Conservative Khorasan worries about interpretations: "There is serious concern that interpretations of the additional protocol by Amano and people like him may become the benchmark for inspecting Iran's nuclear facilities. Such interpretations may broaden to include military facilities. When writing the final nuclear agreement, care should be taken in regard to security aspects of this protocol; the scope for personal interpretations should be excluded."


IRAQI PRESIDENT'S VISIT TO IRAN: Centrist Jomhuri-ye Eslami reminds: "The visit to Iran takes place at a time when Iraq faces many problems, in particular the foreign conspiracy of ISIS and terrorist attacks. One purpose of this visit is to expand ties to counter security threats. It was the Islamic Republic that extended a helping hand to the army and people of Iraq to confront ISIS attacks as soon as the central government requested help. Iran proudly passed this test." 


SAUDI ARABIA/YEMEN: Hard-line Keyhan overstates: "Recently, Saudi-owned pan-Arab newspapers al-Hayat and al-Sharq al-Awsat in various articles urged Iran, particularly Ayatollah Ali Khamenei to help resolve the conflict in Yemen. This indicates that Saudi Arabia has reached a dead-end in this war and is looking for Iran's help." 

Reformist Arman comments: "The peaceful resolution of problems in the Middle East is in everybody's interest. However, Saudi Arabia considers Yemen its backyard and tries to persuade other countries that Iran is interfering in Yemen. Saudi Arabia feels Iran is turning into a dominant power. The Saudi bombing of Yemen indicates that Saudi Arabia will lose its status in the region soon."

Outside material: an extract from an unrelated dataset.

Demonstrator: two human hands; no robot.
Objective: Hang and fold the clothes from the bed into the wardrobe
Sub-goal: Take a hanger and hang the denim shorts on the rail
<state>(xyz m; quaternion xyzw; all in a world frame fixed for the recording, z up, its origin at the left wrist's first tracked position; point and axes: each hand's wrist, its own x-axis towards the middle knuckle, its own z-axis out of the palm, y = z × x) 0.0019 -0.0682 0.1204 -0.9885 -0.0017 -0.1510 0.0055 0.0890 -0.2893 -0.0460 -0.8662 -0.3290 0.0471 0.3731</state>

CAMP DAVID SUMMIT: Reformist Sharq warns: "American remarks about the agenda at the Camp David summit are disappointing because they emphasize the resumption of previous mistaken political games in the current chaotic situation in the region. Saudi bad behaviour, the expansion of terrorism and the emergence of Iran as a great power in the region are some outcomes of that game. The American-led wars in Kuwait, Afghanistan and Iraq led to Iran's triumph. Of course, the U.S. did not start these wars with such goals in mind." 

Hard-line Javan reads: "The fact that the cease-fire in Yemen and the summit at Camp David coincided raises the possibility that the main goal of the U.S. from the cease-fire has been the creation of a suitable psychological climate for the summit. Evidence indicates that America is trying to manage a new phase of Iran phobia by encouraging Persian Gulf states to accept the new U.S. missile defence system and normalize their relations with the Zionist regime."